Failures to Tolerate (FTT)

Reading Time: 5 mins

FTT is familiar name when working on vSAN and I consider this as most important policy when designing a vSan cluster. In this post, I am going to quickly walk you through the use of this policy and how it works..

The Number of Failures to Tolerate capability addresses the key customer and design requirement of availability. With FTT, availability is provided by maintaining replica copies of data, to mitigate the risk of a host failure resulting in lost connectivity to data or potential data loss. To start with let me tell you about the number of hosts required to achieve the specific FTT value:

If you want to tolerate n failures, then you need 2n + 1 ESXi hosts in the VSAN cluster, like shown in below table:

What if the cluster do not have required number of hosts to satisfy the defined FTT value in storage policy and you are trying to deploy a vm ?  vm creation would fail with error as “Cannot complete file creation operation”.

FTT supports different types of availability, this can be chosen when creating a policy. In its most basic form, let’s think about the FTT policy that provides mirrored (RAID1) availability. For instance, a FTT=1 supports n+1 availability by providing a second copy of data on a separate host in the cluster. However, as you would expect, the resulting impact on capacity is that it is doubled. For example, if you deploy a virtual machine with a 200 GB disk, and copy 40 GB of data to the VM, without any further configuration of space efficiency technologies like dedup and compression, the following impact on sizing would result:
  • FTT=0 Results in 40GB of used capacity (not recommended)
  • FTT=1 Results in 80GB of used capacity (n+1)
  • FTT=2 Results in 120GB of used capacity (n+2)
  • FTT=3 Results in 160GB of used capacity (n+3)

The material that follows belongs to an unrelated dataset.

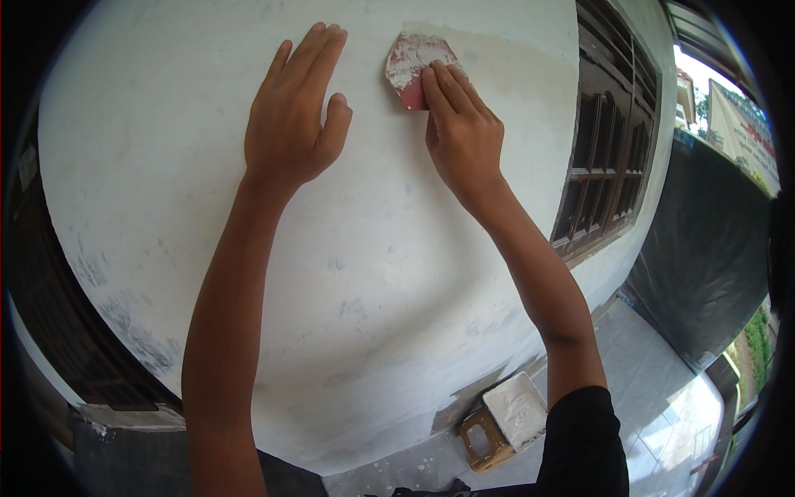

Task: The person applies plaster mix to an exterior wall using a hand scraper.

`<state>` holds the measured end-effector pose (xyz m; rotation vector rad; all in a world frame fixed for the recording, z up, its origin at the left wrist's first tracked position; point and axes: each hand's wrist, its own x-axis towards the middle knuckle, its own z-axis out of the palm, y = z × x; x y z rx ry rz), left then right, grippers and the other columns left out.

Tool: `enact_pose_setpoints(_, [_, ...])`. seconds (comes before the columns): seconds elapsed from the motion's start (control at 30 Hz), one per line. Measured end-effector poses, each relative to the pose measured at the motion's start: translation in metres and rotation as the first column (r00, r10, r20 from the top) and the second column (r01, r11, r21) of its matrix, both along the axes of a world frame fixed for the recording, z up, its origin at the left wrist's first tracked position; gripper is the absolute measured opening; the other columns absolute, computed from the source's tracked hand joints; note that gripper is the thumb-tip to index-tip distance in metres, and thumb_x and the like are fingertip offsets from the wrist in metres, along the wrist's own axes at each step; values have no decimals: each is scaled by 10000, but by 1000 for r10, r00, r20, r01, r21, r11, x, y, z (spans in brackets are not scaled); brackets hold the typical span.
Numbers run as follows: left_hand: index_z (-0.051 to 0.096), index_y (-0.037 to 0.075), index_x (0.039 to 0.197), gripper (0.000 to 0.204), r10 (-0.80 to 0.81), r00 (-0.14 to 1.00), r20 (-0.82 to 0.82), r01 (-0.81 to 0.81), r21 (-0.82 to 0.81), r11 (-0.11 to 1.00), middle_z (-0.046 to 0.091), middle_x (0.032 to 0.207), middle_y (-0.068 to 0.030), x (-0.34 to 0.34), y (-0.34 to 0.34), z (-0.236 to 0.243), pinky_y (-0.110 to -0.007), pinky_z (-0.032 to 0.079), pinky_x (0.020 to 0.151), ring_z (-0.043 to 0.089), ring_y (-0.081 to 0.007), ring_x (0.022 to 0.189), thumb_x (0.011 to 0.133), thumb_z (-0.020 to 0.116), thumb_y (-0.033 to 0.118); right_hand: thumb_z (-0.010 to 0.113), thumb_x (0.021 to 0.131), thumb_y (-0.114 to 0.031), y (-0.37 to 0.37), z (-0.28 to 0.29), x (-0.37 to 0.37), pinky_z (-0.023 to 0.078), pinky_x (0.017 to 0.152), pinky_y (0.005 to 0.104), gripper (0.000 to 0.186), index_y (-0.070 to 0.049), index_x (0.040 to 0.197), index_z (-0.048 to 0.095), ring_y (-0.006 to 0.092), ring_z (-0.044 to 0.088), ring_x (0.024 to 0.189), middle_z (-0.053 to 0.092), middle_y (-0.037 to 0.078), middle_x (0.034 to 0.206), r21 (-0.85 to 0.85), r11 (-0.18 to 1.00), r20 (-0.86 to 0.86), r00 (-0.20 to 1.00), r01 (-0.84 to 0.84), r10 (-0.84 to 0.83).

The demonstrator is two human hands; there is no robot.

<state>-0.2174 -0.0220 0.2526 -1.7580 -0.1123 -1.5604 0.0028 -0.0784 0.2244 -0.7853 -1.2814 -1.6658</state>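
"Since our right hand (465,137) has the red spreader (416,70) up at the wall (364,232), how far along are we?"

"Partway, we'd judge. The smooth greyish patch (513,58) just right of the spreader looks freshly coated, while bluish scuffs (132,331) at lower left show uncovered. White paste (426,48) clings to the spreader, and more lies in the tub (503,384) below, so we have some left to use."

"Which way does the spreader point?"

"Its paste-smeared edge faces up the wall, its bare red end down toward us. It's nearly as broad as long; up and down is our best guess for its long axis."

"And our fingers?"

"On the right, they pinch the spreader's lower right side, thumb mostly hidden. Our left hand (290,132) is flat, fingers nearly together, thumb apart; whether it touches the wall, we can't tell."
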Motion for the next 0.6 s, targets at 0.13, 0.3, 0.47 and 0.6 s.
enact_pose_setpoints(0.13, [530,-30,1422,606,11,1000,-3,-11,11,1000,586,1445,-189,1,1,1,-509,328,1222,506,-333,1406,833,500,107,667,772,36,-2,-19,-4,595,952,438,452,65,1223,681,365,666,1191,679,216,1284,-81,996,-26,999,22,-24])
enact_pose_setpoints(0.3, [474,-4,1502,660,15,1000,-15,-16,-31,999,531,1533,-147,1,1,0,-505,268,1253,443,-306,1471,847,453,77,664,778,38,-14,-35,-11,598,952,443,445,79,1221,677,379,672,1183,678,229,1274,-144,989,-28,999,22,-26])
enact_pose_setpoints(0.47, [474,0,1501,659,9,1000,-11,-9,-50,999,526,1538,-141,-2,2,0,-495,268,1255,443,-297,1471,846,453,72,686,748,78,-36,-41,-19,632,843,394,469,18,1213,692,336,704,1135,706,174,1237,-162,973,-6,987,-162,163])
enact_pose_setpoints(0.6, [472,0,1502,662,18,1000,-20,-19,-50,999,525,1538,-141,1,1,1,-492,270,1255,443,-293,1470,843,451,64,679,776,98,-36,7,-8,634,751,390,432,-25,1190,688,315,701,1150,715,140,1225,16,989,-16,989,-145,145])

Limitations of a Two-Host or Three-Host Cluster Configuration:

In a two hosts cluster (2 hosts + 1 witness) and three-host clusters, only FTT supported is 1. vSAN saves each of the two required replicas of vm data on separate hosts with witness object on a third host. Because of the few hosts in the cluster, the following limitations exist:

  • When a host fails, vSAN cannot rebuild data on another host to protect against another failure and due to this data becomes non-compliant till the host is back.

  • If a host must enter maintenance mode, vSAN cannot evacuate data from the host to maintain policy compliance. While the host is in maintenance mode, data is exposed to a potential failure or inaccessibility if an additional failure occurs. So, full data migration is not supported in this 2 or 3 node clusters.
  • In any situation where two-host or three-host cluster has an inaccessible host or disk group, vSAN objects are at risk of becoming inaccessible should another failure occur.

Erasure Encoding (RAID 5):

Erasure coding provides the same levels of redundancy as mirroring but with a reduced capacity requirement. With RAID 5, a minimum of four hosts are required. Capacity consumption with RAID 5 erasure coding is reduced by 33 percent while still providing a FTT of 1.

Erasure coding is a method of taking data, breaking it into multiple pieces, and spreading it across multiple devices, while adding parity data. The method of spreading the data across multiple devices while adding parity data allows the data to be recreated if one or more of the data pieces is corrupted or lost. Although several methods of erasure coding exist, vSAN supports a RAID 5 and RAID 6 type of data placement and parity pattern as a method of surviving failures and providing space efficiency when compared to RAID 1 mirroring. With RAID 5, the data is placed in a 3 + 1 pattern across hosts. If a single host fails, data is still available. Like any other storage solution, vSAN RAID 5 requires less capacity than mirroring but a performance penalty might exist for workloads that are extremely write intensive or very sensitive to latency.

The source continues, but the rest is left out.